● Instructions to follow:
Locate, in the data below, the line that contains "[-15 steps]" and the line that contains "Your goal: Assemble"; reproduce exactly those two lines and every line between them, nothing more.

● Stored data:
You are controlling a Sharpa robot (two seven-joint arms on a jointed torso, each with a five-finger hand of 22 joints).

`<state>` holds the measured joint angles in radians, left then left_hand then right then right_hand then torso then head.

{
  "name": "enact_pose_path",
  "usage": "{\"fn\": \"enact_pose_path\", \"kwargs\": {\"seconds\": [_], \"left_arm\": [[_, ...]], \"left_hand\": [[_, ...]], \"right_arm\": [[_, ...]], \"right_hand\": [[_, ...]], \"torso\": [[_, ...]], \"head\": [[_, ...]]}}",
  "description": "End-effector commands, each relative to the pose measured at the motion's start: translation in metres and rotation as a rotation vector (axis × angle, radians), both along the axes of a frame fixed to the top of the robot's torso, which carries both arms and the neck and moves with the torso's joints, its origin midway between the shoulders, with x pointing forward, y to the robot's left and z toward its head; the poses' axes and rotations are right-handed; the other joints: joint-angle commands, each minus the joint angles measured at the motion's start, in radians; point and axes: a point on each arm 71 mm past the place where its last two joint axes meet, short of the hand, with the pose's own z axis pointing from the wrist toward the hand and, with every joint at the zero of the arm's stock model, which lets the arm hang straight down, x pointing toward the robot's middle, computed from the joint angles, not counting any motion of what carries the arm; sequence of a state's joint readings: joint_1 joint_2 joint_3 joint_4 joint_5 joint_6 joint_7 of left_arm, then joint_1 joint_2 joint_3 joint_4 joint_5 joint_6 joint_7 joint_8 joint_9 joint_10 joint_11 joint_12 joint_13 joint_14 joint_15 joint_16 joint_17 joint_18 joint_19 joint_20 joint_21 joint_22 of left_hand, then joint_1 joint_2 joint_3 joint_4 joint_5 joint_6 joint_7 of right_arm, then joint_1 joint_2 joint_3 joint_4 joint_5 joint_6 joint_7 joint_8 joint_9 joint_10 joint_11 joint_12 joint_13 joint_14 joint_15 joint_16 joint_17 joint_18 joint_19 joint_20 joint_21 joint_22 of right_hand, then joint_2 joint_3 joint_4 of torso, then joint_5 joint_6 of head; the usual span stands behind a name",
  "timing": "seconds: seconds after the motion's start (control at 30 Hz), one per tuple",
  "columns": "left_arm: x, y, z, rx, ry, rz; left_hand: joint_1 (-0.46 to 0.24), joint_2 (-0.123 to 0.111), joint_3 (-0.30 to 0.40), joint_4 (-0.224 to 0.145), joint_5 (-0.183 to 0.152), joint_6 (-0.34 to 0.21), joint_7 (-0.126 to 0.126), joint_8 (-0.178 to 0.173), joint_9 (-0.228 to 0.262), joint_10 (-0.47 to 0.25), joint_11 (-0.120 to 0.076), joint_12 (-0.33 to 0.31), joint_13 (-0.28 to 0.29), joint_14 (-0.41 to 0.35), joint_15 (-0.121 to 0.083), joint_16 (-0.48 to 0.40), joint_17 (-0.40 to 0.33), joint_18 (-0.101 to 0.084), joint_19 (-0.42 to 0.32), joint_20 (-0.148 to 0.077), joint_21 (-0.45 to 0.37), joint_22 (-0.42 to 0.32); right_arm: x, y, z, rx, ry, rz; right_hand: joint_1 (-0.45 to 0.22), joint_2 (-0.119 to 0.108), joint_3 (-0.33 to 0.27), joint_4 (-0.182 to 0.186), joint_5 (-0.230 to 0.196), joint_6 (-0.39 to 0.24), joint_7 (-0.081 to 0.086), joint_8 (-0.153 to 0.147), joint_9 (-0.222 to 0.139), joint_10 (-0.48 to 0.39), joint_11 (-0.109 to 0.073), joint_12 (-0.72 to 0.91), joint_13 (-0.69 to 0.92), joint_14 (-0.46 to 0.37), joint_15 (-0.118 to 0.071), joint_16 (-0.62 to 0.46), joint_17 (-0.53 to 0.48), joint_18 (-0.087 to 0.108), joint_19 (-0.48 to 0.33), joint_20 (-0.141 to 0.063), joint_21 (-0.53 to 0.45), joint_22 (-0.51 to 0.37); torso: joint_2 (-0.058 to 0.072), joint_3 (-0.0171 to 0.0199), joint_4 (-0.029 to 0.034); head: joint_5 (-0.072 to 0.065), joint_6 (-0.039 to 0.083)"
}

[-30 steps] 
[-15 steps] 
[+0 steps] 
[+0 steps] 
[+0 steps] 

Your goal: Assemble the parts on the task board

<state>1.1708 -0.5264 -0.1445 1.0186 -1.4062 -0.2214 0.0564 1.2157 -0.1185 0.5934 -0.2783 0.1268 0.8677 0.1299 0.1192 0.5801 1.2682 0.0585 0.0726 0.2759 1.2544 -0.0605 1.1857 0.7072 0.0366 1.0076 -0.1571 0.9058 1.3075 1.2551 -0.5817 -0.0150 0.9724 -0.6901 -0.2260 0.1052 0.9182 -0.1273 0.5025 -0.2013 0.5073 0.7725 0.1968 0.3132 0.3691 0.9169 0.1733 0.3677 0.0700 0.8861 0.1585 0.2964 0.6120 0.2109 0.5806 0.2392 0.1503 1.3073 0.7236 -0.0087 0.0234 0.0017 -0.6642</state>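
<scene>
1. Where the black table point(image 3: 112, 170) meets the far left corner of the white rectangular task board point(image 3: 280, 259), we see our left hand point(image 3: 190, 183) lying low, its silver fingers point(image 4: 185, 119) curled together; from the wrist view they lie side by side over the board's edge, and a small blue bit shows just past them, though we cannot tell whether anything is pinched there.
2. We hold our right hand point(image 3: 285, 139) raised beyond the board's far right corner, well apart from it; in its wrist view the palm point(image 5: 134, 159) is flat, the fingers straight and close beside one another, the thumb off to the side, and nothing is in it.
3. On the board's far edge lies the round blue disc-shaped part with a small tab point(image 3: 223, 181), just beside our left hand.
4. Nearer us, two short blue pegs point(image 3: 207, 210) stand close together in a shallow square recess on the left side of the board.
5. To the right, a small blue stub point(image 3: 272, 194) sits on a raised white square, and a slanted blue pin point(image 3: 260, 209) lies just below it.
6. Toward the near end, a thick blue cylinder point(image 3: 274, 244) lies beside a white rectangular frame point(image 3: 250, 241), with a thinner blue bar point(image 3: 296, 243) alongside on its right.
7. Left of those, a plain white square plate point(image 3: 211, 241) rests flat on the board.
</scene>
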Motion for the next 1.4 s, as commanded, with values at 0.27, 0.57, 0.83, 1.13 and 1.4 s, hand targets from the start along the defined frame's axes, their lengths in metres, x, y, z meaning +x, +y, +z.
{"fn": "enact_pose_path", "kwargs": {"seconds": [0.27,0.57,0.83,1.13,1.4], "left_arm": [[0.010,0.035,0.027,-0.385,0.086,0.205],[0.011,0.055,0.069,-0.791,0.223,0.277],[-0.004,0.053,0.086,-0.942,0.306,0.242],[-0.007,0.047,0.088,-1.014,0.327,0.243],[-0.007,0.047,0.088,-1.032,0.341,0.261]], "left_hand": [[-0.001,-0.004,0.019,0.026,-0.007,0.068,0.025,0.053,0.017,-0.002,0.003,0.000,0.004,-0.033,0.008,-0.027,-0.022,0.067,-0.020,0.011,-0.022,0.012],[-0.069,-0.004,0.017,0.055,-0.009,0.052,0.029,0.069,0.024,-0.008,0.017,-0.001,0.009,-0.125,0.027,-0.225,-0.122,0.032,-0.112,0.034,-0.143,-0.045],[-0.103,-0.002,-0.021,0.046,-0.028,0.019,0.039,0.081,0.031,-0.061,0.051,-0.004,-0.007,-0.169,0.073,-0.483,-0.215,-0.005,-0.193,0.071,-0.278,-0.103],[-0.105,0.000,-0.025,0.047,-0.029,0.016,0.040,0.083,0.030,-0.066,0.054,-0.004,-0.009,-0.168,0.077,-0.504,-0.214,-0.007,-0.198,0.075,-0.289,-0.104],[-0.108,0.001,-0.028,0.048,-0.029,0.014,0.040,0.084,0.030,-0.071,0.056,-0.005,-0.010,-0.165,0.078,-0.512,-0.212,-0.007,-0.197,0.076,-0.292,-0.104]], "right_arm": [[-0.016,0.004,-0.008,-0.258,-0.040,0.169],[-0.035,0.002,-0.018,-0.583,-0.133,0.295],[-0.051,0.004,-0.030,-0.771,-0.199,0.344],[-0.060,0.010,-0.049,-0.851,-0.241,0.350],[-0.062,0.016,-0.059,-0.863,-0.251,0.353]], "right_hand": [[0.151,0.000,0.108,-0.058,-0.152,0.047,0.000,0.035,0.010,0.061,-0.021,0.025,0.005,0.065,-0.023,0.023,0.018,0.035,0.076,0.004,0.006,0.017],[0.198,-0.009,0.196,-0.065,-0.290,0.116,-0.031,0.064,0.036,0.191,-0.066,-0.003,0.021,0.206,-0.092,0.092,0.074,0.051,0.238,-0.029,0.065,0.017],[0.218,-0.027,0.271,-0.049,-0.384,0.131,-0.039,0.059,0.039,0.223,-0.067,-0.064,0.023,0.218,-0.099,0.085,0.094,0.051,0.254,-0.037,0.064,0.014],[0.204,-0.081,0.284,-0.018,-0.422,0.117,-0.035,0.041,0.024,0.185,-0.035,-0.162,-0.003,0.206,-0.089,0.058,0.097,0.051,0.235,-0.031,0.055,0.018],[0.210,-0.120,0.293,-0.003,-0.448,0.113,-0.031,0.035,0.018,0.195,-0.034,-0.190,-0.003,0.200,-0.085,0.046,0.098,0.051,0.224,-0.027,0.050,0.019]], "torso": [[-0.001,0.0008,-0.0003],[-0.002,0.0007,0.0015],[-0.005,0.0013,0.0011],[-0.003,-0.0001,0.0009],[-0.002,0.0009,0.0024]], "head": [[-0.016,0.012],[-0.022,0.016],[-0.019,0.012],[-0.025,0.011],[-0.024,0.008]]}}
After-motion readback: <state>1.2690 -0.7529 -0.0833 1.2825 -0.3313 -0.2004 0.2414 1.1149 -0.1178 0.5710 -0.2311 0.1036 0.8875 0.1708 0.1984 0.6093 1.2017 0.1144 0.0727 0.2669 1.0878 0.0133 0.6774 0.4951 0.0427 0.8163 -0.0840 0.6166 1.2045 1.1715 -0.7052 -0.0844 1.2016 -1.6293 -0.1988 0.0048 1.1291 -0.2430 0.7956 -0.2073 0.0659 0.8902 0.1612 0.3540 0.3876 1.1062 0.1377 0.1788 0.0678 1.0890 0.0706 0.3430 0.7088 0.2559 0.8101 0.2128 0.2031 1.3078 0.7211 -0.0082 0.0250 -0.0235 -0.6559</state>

● Exercise output:
[-15 steps] 
[+0 steps] 
[+0 steps] 
[+0 steps] 

Your goal: Assemble the parts on the task board

This exercise has now been completed.